Mark R. Smith’s Stress Formations features new textile paintings and laser engravings that expand on the artist’s interest in social networks and structures, and the physical organization of crowds.

In Stress Formations, Smith considers the collective weight the events of the past few years have had on all of us and what he sees as a fascinating contrast between what people were doing privately at home to cope with stress—by picking up handicrafts like lacemaking, crocheting and knitting—versus the mass events that were unfolding in public, such as the civic unrest following the murders of George Floyd and Breonna Taylor, and adjacently, the January 6th Capitol riot. Smith’s works on view plumb the tension between social cohesion and division through a careful interplay of materials and forms.
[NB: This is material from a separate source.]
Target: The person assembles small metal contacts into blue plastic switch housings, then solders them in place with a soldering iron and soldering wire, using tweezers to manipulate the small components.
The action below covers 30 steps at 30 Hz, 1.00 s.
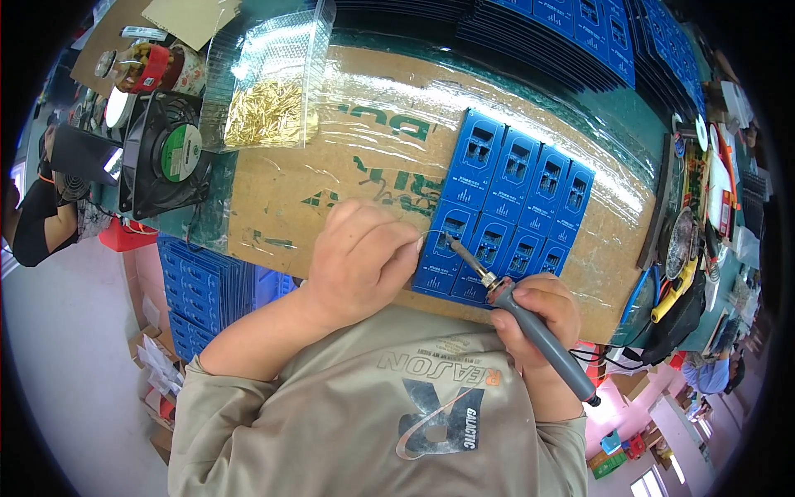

The exhibition features a large fabric painting evoking the shape of a tent or a beehive, with each striped, glowing orange or yellow fabric square growing progressively larger from top to bottom. In this work Smith questions who is included in the safe, collective shelter of the big tent. Nearby, smaller works combine laser engraved crocheted doilies with cutout figures from newspapers like the New York Times, arranged to echo the form of the lacework: Smith’s attempt at organizing the unruly.

In a final, large-scale work Smith revisits his interest in Elias Canetti’s pivotal 1960 book, Crowds and Power, a poetic treatise on crowd dynamics centered on the notion of touch as a driving mechanism. Here, in fabric collaged with laser cut figures in simple formations, Smith creates different patterns based on the eleven crowd symbols identified by Canetti: sea, rain, fire, rivers, forest, corn, wind, the heap, stone heaps, sand, and treasure. Though Smith’s new works reflect on the social and political upheaval of the last few years, his engagement with Canetti offers hope that the solution to our collective angst lies in togetherness.